-- What to do --
Every line of the records below that holds the word "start" belongs in the answer.

Dataset items:
□ □ □

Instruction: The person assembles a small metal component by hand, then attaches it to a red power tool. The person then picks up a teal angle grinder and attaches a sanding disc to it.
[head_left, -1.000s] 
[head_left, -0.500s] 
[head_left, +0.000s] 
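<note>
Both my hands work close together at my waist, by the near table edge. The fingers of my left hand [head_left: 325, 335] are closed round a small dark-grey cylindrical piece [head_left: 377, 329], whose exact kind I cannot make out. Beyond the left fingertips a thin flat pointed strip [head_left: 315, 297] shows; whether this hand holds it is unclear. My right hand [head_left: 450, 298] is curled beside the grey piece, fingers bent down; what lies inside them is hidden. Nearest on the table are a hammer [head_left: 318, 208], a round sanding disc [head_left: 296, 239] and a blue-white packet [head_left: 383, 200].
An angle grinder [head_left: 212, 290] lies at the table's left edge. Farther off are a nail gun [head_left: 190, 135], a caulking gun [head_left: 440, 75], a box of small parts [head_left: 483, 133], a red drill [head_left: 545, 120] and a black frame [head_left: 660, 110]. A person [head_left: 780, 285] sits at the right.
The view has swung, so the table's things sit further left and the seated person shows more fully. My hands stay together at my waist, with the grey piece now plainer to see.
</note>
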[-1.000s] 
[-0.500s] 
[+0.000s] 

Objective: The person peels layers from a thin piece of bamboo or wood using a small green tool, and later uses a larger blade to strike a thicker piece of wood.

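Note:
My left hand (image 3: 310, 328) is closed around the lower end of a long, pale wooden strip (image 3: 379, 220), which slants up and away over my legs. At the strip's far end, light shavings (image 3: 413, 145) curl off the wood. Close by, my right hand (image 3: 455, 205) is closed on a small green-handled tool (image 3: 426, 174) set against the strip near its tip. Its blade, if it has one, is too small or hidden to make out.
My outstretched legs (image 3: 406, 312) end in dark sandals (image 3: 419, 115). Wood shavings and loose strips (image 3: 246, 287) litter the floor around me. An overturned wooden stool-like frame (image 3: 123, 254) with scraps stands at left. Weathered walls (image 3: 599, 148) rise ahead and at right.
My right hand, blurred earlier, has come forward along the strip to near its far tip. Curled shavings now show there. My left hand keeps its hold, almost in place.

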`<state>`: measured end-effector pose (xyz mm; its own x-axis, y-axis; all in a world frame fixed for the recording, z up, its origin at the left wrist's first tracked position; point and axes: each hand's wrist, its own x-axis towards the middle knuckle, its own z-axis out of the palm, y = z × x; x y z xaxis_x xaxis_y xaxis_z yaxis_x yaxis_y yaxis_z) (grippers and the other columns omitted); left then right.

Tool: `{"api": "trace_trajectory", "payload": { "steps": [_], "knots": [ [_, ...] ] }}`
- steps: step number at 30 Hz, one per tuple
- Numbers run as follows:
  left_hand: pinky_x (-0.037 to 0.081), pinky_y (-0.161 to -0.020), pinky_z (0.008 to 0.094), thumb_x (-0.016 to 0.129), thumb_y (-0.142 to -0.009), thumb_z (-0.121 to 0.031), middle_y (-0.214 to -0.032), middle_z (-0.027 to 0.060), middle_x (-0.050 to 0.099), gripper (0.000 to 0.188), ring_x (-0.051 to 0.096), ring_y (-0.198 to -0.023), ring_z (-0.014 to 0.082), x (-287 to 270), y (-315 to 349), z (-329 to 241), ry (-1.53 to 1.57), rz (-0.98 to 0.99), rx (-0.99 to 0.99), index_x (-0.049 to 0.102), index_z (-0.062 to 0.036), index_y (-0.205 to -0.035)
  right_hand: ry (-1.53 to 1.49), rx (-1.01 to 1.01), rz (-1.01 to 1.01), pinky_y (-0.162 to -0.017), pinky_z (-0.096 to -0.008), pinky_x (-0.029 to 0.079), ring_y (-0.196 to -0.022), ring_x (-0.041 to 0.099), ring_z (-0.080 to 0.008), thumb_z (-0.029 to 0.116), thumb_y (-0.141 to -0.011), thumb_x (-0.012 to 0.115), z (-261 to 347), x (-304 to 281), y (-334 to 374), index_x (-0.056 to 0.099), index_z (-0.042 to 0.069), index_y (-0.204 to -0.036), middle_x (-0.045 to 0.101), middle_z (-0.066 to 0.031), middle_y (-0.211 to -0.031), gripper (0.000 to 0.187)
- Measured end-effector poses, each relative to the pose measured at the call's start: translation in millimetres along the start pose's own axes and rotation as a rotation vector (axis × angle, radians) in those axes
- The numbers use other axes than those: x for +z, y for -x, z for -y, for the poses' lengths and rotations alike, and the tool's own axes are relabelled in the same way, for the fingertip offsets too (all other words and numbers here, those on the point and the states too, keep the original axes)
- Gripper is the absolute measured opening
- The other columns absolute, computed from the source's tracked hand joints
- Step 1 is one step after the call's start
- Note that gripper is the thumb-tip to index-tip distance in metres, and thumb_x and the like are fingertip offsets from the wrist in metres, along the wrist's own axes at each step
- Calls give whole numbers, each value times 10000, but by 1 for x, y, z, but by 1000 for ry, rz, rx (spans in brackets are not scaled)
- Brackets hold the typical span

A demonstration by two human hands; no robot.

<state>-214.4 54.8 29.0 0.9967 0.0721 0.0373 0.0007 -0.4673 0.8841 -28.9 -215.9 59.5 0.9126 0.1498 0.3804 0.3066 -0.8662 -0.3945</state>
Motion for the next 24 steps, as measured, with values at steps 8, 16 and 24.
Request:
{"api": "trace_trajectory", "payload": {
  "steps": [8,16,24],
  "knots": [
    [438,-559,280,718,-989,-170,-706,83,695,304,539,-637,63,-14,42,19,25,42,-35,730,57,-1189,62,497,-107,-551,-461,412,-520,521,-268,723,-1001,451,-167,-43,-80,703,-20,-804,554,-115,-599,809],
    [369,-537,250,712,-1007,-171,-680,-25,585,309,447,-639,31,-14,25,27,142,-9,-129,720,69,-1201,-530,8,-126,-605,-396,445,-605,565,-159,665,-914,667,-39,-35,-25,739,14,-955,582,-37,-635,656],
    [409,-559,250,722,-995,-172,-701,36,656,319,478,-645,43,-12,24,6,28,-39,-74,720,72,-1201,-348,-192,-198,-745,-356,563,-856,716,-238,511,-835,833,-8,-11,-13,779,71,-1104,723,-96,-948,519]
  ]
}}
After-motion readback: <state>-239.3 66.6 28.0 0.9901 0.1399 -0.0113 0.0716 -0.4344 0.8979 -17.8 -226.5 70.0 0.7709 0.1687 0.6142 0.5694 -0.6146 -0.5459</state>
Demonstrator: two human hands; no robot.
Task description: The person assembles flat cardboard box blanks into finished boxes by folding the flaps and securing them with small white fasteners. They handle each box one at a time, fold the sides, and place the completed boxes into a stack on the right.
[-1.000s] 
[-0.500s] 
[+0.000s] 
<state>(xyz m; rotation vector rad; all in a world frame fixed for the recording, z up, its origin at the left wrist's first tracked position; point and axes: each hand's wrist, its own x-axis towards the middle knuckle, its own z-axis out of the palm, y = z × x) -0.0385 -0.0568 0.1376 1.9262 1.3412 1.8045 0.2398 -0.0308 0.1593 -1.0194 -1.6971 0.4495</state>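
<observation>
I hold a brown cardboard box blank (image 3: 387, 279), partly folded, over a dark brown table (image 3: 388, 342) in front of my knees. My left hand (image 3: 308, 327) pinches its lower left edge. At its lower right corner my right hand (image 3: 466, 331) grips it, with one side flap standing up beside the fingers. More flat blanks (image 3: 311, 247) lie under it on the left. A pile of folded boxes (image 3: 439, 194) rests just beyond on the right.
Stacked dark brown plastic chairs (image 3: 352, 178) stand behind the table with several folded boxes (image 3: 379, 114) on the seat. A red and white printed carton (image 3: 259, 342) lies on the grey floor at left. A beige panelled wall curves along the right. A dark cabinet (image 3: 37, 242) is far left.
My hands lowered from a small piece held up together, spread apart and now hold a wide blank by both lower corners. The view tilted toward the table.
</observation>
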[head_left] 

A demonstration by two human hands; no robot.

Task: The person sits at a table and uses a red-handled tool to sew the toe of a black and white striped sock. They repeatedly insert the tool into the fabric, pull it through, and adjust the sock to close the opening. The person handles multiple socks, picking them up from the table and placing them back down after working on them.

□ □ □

-- Solved problem --
- Measured end-effector poses, each relative to the pose measured at the call's start: translation in millimetres along the start pose's own axes and rotation as a rotation vector (axis × angle, radians) in those axes
- Step 1 is one step after the call's start

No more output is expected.